Why can’t a bank pay all its depositors if they ask for their money all at once? By definition, a bank is a company that borrows short and lends long. This is how banks can play their (critical) financial intermediation role in an economy, by channeling funds between savers and investors. Demand deposits, for example, represent money that a bank borrows from depositors and must repay whenever depositors want. Banks pay very little interest on these demand deposits or other short-term liabilities, but invest in long-term assets (T Bills or Bonds, mortgages, or corporate loans, for example). These assets earn a high return, but can’t be quickly liquidated (or at least, in the case of T Bills or Bonds, not at face value in current market conditions). The difference between the high return on banks’ long-term assets and the low cost of their short-term liabilities is the interest rate spread, and that is how banks make profits. But this is a risky business that relies entirely on the trust factor. So, if all the people who deposited money into the bank no longer trust the bank and want their money back all at once, the bank simply won’t be able to pay them all.

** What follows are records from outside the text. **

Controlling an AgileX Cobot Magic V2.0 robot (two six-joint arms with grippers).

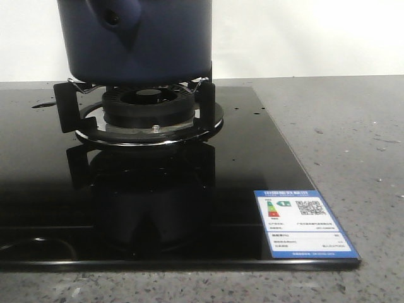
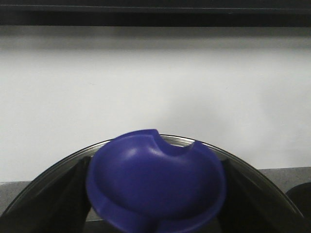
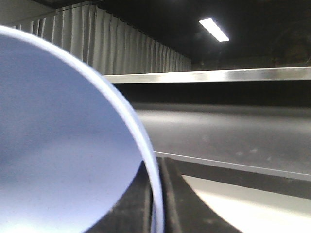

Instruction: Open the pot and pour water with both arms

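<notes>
Grey speckled tabletop runs out to a pale wall, and on it lies a glossy black glass cooktop carrying an energy label sticker at its near right corner. On the burner's pan support sits the pot, dark navy and matte, its top cut off in the front view; a short hollow stub handle faces me. A few tiny droplets of water bead on the glass.

My left gripper looks to be closed on a blue knob edged by a metal rim, probably the lid. My right gripper pinches the thin edge of a pale periwinkle bowl.

I judge the pot heavy and rigid, more so if filled, with a matte wall that offers some friction. The stub handle is the natural hold, though a single grip there would let the pot swing, so support from the other arm would steady a pour.
</notes>
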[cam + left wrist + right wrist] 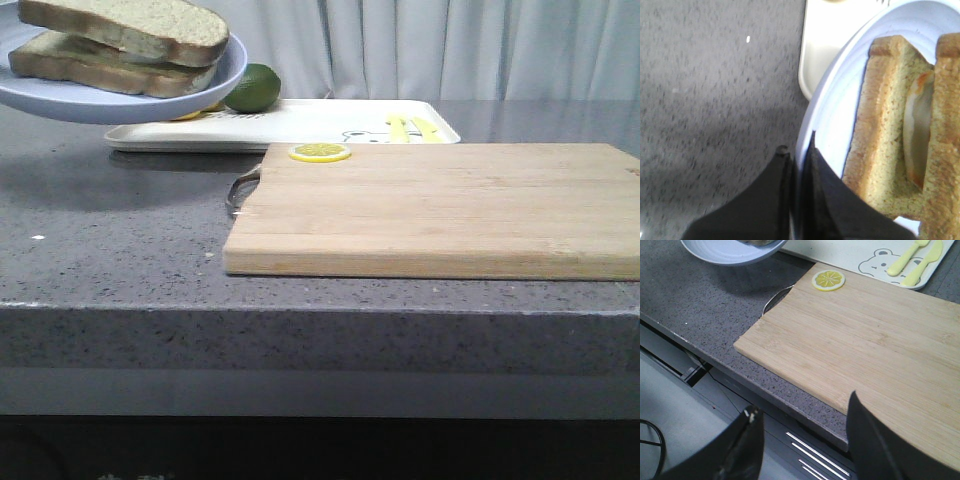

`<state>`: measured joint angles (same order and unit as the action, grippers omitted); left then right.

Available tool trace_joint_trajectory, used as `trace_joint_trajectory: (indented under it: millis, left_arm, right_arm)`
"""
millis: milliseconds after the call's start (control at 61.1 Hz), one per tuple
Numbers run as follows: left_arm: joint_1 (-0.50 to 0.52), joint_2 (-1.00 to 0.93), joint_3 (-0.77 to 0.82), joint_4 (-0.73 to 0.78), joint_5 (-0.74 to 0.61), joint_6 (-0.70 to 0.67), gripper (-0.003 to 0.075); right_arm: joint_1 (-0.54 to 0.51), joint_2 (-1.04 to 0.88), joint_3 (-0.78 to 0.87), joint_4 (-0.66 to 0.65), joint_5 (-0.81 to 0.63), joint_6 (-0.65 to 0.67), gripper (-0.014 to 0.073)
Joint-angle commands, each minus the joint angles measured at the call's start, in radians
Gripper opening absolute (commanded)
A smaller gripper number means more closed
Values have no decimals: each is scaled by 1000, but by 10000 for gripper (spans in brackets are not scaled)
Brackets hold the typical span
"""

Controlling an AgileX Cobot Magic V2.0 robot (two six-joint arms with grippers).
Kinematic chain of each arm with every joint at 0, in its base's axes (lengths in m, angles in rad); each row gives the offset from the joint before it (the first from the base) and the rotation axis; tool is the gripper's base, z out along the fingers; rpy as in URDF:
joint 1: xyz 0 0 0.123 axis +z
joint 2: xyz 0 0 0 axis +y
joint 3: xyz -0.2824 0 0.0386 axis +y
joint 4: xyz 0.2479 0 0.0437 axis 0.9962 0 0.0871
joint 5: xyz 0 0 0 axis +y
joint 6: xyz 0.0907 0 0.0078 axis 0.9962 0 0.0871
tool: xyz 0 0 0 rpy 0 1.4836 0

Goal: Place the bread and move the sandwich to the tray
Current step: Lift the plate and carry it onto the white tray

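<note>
The plate [120, 95] is up in the air at the far left, clear of the grey surface [120, 250], with its shadow on the stone below. On it sits the sandwich [125, 45], two brown-crusted slices stacked, and from the left wrist view a bit of white egg [917, 130] shows between them. The left tool [799, 165] is pinched tight on the plate's rim, one finger above and one below. The plate hangs partly over the near corner of the white tray [300, 122], which lies behind the wooden board [440, 205]. A lime [252, 88] rests at the tray's far edge, and a lemon slice [320, 152] lies on the board's back corner. The right tool [805, 440] hovers off the surface's front edge, fingers spread wide, holding nothing.
</note>
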<state>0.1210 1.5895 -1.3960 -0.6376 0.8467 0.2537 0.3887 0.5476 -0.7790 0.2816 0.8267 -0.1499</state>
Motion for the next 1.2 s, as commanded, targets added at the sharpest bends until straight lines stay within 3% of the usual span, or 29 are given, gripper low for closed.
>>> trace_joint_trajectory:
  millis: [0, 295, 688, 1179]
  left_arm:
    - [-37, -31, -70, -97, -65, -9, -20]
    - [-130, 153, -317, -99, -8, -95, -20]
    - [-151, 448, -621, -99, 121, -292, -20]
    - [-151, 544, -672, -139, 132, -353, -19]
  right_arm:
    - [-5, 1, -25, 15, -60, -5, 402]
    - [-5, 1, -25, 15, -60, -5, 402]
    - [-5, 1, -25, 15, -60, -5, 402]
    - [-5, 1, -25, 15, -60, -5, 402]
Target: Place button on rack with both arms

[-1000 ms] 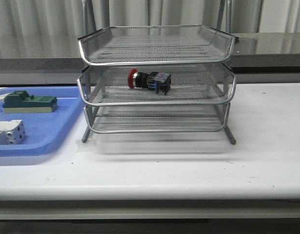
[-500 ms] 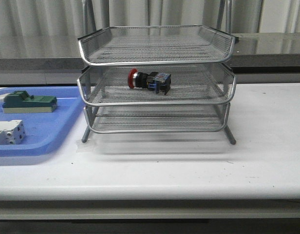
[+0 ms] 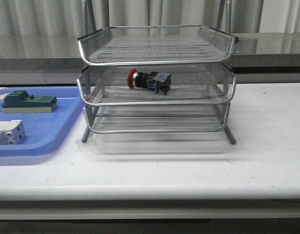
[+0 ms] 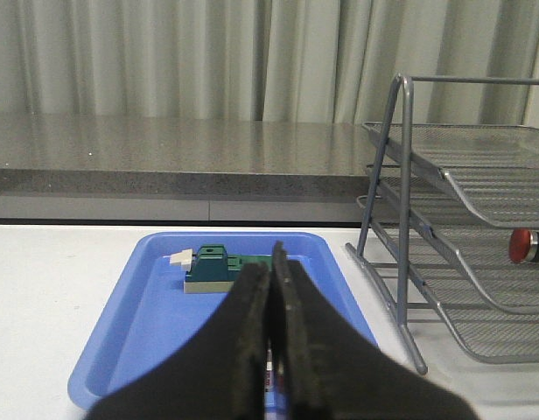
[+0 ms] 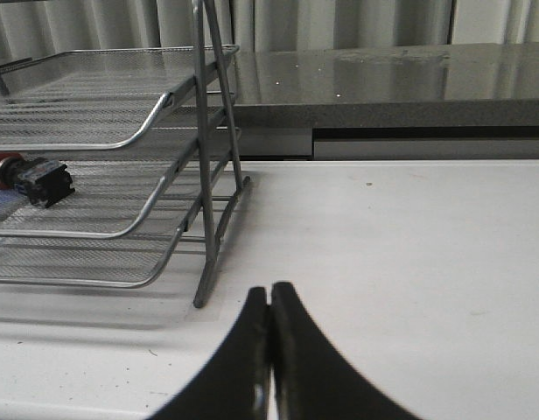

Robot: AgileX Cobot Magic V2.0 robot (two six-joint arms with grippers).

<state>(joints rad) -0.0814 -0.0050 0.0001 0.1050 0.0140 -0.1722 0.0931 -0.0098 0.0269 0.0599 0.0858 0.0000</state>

Lessons from the crisis. Viewed this way, bank runs such as those experienced by SVB and Signature Bank are bound to happen. Who is then responsible for this bank run? The first culprit is the Federal Reserve. The pace of its interest rate increases was too fast and abrupt, and did not leave enough time for banks to adjust the duration of their portfolios. Second was the SVB management itself, for making the mistakes mentioned above. The maturity mismatch between its demand deposits and its securities was impossible to ignore. Third is the regulatory agency responsible for supervising and regulating SVB, in this case, the bank supervisor in the San Francisco District of the Federal Reserve. Finally, except for the largest banks, most U.S. banks, including SVB, are not required to follow the Dodd-Frank Act’s rigorous rules (such as application of prudential standards, stress test requirements, and mandatory risk committees), because their assets are below the $250 billion threshold (which used to be $50 billion until 2018, when the regulations were revised). In this situation, many banks will have weak risk-management structures.

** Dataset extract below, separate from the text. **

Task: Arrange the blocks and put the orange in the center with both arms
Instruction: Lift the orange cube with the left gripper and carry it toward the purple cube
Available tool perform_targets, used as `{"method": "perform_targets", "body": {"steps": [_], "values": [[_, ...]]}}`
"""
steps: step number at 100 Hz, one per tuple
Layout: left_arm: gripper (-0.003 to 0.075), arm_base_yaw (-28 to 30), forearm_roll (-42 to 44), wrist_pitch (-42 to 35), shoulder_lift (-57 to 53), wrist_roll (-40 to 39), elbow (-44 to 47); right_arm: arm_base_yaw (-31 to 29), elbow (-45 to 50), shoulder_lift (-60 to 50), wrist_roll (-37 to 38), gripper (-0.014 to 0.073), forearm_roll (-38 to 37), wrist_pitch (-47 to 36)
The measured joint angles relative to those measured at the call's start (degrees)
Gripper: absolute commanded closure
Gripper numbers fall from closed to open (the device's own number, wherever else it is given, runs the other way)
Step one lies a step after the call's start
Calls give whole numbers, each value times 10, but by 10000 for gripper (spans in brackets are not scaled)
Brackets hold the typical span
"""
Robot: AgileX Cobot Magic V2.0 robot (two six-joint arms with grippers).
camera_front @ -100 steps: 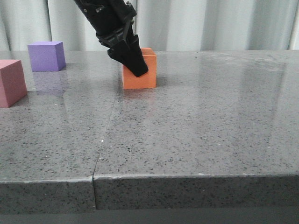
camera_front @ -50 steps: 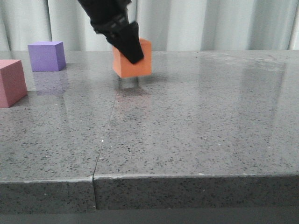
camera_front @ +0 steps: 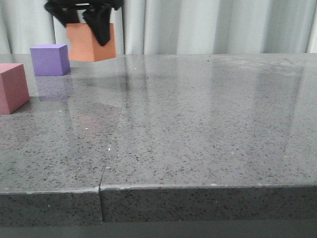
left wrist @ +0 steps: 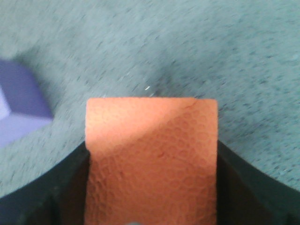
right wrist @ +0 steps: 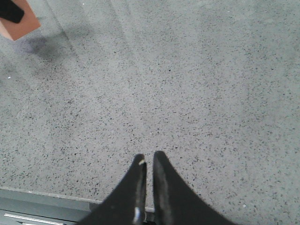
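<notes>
Front view showed the grey stone table [camera_front: 198,124] spanning the scene. Above it, the left gripper [camera_front: 91,22] held the orange cube [camera_front: 86,44] clamped between its jaws, lifted clear of the surface. Beside the jaws sat the purple cube [camera_front: 48,59], and farther off the pink cube [camera_front: 12,87]. The right gripper [right wrist: 149,161] hung over bare table, fingers nearly touching, empty.

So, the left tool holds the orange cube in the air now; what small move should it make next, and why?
Probably lower it gently. The left tool grips the orange cube clear above the table, beside the purple cube, with the pink cube nearer the front. Whether it is centred between them cannot be judged.
</notes>
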Motion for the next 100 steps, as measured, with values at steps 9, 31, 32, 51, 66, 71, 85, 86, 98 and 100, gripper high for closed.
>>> {"method": "perform_targets", "body": {"steps": [9, 31, 32, 51, 66, 71, 85, 86, 98, 100], "values": [[437, 19, 1, 25, -2, -14, 0, 0, 0, 0, 0, 537, 0, 0], [437, 64, 1, 54, -4, -21, 0, 0, 0, 0, 0, 537, 0, 0], [437, 66, 1, 56, -5, -21, 0, 0, 0, 0, 0, 537, 0, 0], [437, 98, 1, 64, -11, -30, 0, 0, 0, 0, 0, 537, 0, 0], [437, 117, 2, 70, -15, -54, 21, 0, 0, 0, 0, 537, 0, 0], [437, 124, 2, 66, -15, -64, 31, 0, 0, 0, 0, 537, 0, 0], [437, 131, 4, 39, -15, -91, 54, 0, 0, 0, 0, 537, 0, 0], [437, 131, 4, 37, -15, -94, 54, 0, 0, 0, 0, 537, 0, 0], [437, 132, 5, 14, -15, -109, 66, 0, 0, 0, 0, 537, -1, 0], [437, 132, 5, 11, -15, -112, 66, 0, 0, 0, 0, 537, -1, 0]]}}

Under current policy, banks with over $100 billion in assets are directly supervised by the Fed, with Fed staff and governors in Washington D.C. setting the direction for oversight only, and the actual day-to-day monitoring managed by supervisors from various Fed regional banks. The Federal Reserve Bank of San Francisco was responsible for Silicon Valley Bank’s supervision. This agency bears some responsibility for allowing SVB to grow so fast and end up with 90% uninsured deposits, which made it susceptible to a run.

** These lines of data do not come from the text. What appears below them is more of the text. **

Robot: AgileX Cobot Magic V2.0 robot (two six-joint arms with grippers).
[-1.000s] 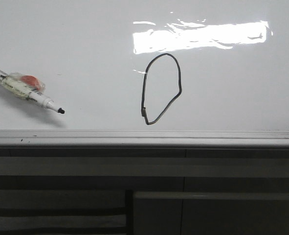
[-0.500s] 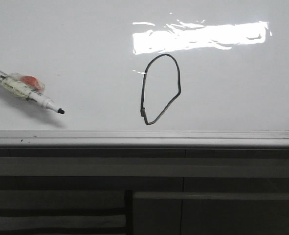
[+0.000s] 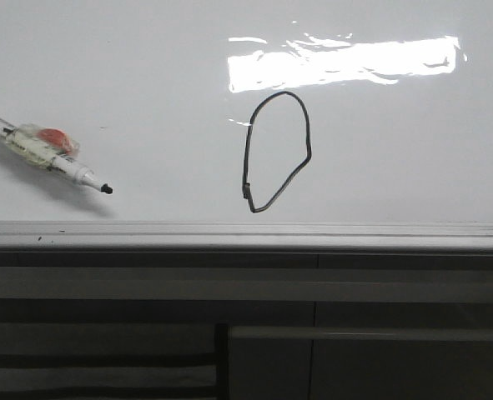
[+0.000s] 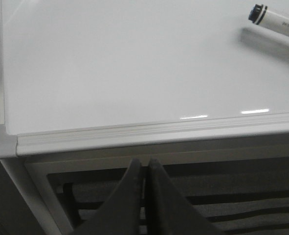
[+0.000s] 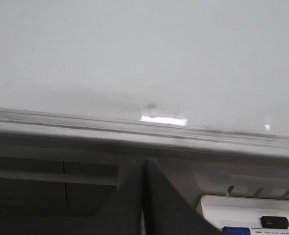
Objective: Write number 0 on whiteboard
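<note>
Your whiteboard (image 3: 146, 67) fills the upper half of the front view, glossy white, with a bright rectangular glare (image 3: 342, 62) near its top. Its far edges run out of frame. A grey metal rail (image 3: 246, 235) closes the near edge; below it sits a dark grey panelled surface (image 3: 146, 333), too dim to read in detail. You can't make out any desk under the board.

The number 0 (image 3: 277, 150) is drawn on the whiteboard just under the glare, right of centre: a thin black closed loop, lopsided, narrowing to a point at the bottom, close above the rail.

A marker (image 3: 50, 150) lies on the board well to the left of the 0, black tip pointing toward it, wrapped in clear tape with an orange patch; its back end is cut off by the frame edge. Nothing grips it.

Your left tool (image 4: 144, 169) has both fingers pressed together, clenched on nothing, below the rail near the board's corner. Your right tool (image 5: 144, 169) is likewise clenched and empty, below the rail. Neither tool shows in the front view.
</note>
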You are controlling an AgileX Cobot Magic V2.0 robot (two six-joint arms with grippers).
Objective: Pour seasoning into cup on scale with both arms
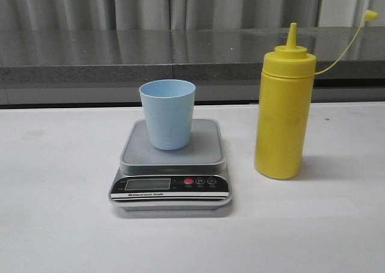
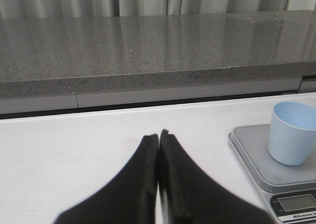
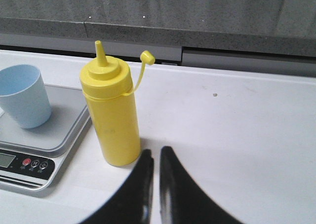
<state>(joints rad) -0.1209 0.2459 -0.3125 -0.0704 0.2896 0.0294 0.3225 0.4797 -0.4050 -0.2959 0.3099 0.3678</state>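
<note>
The pale blue cup [image 1: 168, 113] stands upright on the silver-grey scale [image 1: 172, 165] in the middle of the white table. To its right stands the yellow seasoning bottle [image 1: 284, 107], upright, its tethered cap [image 1: 372, 15] hanging off and the nozzle bare. Neither arm shows in the front view. In the left wrist view my left gripper [image 2: 159, 135] is shut and empty, above the table left of the scale [image 2: 266, 165] and cup [image 2: 292, 133]. My right gripper [image 3: 156, 152] is shut, empty, just right of the bottle [image 3: 112, 113].
A grey stone ledge [image 1: 120, 53] runs along the back of the table with curtains behind it. The scale's black panel [image 1: 171, 184] with its display and red button faces the front.
</note>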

One of the lessons to learn from the SVB crisis is that the central bank should take the time to warn the banking system in advance of its monetary policy. The pace of the central bank’s interest rate increases has a critical impact on the solvency and liquidity of the banking sector. Another lesson is that the regulatory and supervisory role of the central bank needs to be reviewed thoroughly and frequently. Finally, in terms of bank risk management, diversification of assets and liabilities, and paying close attention to their maturity structures, would go a long way toward securing customers’ trust and preventing bank runs. According to Douglas Diamond, a good bank should create safe assets out of risky ones by diversifying. Because not all depositors need their money at the same time,

that diversification allows the bank to economize on what it holds in cash and liquid assets. This diversification principle also applies to the liability side of the balance sheet, and a good bank should have a wide, varied range of depositors.

What the authorities have to worry about now is the contagion effects. While the largest U.S. banks remain sound, some regional banks may not fare so well. The Fed’s recent policy of a blanket guarantee for all depositors (over and above the $250,000 ceiling provided by FDIC) is not wise because it creates moral hazard that could lead banks to make risky investments.